After substantive practice as a veterinarian, one may decide to specialize in a specific field like internal medicine or surgery. The requirements vary between the fields of specialization, but the main qualifying criteria are adequate experience in the field of specialization, passing entry exams and enrolling in further education such as residency programs or associate’s degree.


NJ Veterinary Medical Association. What is a Veterinarian? 2013. Web. 27 March 2014.

The author focuses on the nature of the work of a veterinarian, the local facilities found in a veterinary, and an overview of the veterinary career. Veterinary hospitals and clinics have advanced over the years with some fully equipped with state-of-the art facilities and advanced technology for diagnosis and treatment of animals. These include anesthetic equipment for surgical operations, lasers, ultrasound, and monitoring equipment. These equipment and facilities enhance diagnosis, treatment, and surgery of the animals, leading to safe surgery, post-operative care, and effective treatment and disease management. Thus, animals and pets can live long, comfortable lives.

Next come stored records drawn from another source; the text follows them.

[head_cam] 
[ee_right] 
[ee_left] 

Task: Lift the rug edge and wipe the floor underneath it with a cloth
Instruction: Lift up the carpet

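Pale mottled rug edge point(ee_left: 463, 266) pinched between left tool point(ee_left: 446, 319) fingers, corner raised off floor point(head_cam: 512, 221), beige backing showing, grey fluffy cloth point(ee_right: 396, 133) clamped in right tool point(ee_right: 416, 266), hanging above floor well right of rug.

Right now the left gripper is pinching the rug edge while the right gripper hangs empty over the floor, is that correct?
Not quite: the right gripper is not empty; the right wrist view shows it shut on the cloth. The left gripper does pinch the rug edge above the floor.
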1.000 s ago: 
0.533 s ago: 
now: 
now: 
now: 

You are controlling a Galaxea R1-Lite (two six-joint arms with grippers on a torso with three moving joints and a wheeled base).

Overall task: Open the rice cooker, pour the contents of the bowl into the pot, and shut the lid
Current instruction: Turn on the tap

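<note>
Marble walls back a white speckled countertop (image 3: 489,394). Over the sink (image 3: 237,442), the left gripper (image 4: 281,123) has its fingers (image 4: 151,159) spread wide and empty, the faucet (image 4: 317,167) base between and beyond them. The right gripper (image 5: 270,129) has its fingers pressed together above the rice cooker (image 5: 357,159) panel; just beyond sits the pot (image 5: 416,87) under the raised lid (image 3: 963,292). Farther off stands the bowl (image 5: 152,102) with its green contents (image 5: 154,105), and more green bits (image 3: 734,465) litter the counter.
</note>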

Some veterinarians tend for aquarium, zoo, and laboratory animals where they prevent and treat diseases in animals such as fish. It is also the role of a veterinarian to prevent disease outbreak and the spread of diseases to humans, for example, rabies. Some specialize in performing autopsies on carcasses to identify the disease from which the animals succumbed. Epidemiology veterinarians help in controlling diseases transmitted through food products such as milk, and address the problem of antibiotic, pesticide, and herbicide residues in animals consumed as food.